### Problem statement
The required output consists solely of the lines from the top of the listing through the line containing "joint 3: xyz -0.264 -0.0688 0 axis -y", transcribed exactly.

- - - - - - -

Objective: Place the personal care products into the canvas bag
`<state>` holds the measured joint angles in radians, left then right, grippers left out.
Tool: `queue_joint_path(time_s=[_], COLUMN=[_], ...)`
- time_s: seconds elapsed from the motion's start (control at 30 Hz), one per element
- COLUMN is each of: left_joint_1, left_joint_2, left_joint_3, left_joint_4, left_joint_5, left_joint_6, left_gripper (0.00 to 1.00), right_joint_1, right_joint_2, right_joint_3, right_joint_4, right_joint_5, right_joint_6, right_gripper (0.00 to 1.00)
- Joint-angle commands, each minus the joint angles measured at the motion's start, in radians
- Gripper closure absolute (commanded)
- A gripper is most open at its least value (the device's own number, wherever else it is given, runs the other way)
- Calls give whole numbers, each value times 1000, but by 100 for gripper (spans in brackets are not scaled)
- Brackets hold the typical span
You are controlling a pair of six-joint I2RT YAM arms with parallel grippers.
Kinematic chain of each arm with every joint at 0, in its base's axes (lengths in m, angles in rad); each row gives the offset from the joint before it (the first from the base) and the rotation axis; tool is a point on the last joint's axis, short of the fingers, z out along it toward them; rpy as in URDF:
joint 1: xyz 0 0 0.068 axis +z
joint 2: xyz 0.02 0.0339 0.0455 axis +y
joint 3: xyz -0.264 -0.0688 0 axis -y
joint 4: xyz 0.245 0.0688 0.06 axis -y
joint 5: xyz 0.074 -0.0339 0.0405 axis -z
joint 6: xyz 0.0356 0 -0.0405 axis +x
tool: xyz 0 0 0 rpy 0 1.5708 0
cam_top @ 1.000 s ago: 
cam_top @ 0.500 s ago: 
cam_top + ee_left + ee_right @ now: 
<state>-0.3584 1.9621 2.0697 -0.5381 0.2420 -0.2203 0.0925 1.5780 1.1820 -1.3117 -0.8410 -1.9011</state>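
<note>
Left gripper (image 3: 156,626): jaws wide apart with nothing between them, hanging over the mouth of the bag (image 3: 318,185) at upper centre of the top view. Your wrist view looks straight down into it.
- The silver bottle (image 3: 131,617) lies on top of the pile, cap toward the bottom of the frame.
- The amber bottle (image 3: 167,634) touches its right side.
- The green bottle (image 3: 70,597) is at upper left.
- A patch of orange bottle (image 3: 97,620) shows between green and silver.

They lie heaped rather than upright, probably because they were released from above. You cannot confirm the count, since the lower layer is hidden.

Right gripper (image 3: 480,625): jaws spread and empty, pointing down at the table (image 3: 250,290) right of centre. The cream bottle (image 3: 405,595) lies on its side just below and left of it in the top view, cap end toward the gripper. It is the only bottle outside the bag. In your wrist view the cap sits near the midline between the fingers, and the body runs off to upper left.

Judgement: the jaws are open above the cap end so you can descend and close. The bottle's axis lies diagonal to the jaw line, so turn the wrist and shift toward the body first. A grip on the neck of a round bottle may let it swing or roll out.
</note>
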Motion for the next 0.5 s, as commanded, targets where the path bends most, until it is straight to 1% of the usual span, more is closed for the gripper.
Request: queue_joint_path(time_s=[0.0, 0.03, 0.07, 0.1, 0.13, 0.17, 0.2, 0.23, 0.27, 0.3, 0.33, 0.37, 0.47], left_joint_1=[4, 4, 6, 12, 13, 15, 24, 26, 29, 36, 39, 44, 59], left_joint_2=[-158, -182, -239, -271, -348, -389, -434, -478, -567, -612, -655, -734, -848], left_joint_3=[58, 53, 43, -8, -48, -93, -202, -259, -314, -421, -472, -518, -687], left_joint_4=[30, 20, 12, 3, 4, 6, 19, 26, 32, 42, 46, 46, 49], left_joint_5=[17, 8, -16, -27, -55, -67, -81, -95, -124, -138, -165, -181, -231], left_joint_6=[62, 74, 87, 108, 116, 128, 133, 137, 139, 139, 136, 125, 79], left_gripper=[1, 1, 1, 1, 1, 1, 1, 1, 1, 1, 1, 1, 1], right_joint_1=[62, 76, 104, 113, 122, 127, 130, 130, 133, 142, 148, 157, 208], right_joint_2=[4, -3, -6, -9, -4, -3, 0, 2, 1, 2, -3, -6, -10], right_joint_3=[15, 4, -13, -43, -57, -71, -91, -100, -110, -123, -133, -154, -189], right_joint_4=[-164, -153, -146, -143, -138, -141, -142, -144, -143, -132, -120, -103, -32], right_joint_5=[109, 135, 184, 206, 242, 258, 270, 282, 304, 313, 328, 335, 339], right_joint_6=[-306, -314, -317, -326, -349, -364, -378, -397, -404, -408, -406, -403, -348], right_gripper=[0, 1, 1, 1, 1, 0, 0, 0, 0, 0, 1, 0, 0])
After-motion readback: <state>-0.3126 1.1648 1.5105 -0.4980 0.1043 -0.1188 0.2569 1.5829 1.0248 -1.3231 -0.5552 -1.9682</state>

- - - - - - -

### Solution to the exercise
Objective: Place the personal care products into the canvas bag
`<state>` holds the measured joint angles in radians, left then right, grippers left out.
Tool: `queue_joint_path(time_s=[_], COLUMN=[_], ...)`
- time_s: seconds elapsed from the motion's start (control at 30 Hz), one per element
- COLUMN is each of: left_joint_1, left_joint_2, left_joint_3, left_joint_4, left_joint_5, left_joint_6, left_gripper (0.00 to 1.00), right_joint_1, right_joint_2, right_joint_3, right_joint_4, right_joint_5, right_joint_6, right_gripper (0.00 to 1.00)
- Joint-angle commands, each minus the joint angles measured at the motion's start, in radians
- Gripper closure absolute (commanded)
- A gripper is most open at its least value (the device's own number, wherever else it is given, runs the other way)
- Calls give whole numbers, each value times 1000, but by 100 for gripper (spans in brackets are not scaled)
- Brackets hold the typical span
You are controlling a pair of six-joint I2RT YAM arms with parallel grippers.
Kinematic chain of each arm with every joint at 0, in its base's axes (lengths in m, angles in rad); each row gives the offset from the joint before it (the first from the base) and the rotation axis; tool is a point on the last joint's axis, short of the fingers, z out along it toward them; rpy as in URDF:
joint 1: xyz 0 0 0.068 axis +z
joint 2: xyz 0.02 0.0339 0.0455 axis +y
joint 3: xyz -0.264 -0.0688 0 axis -y

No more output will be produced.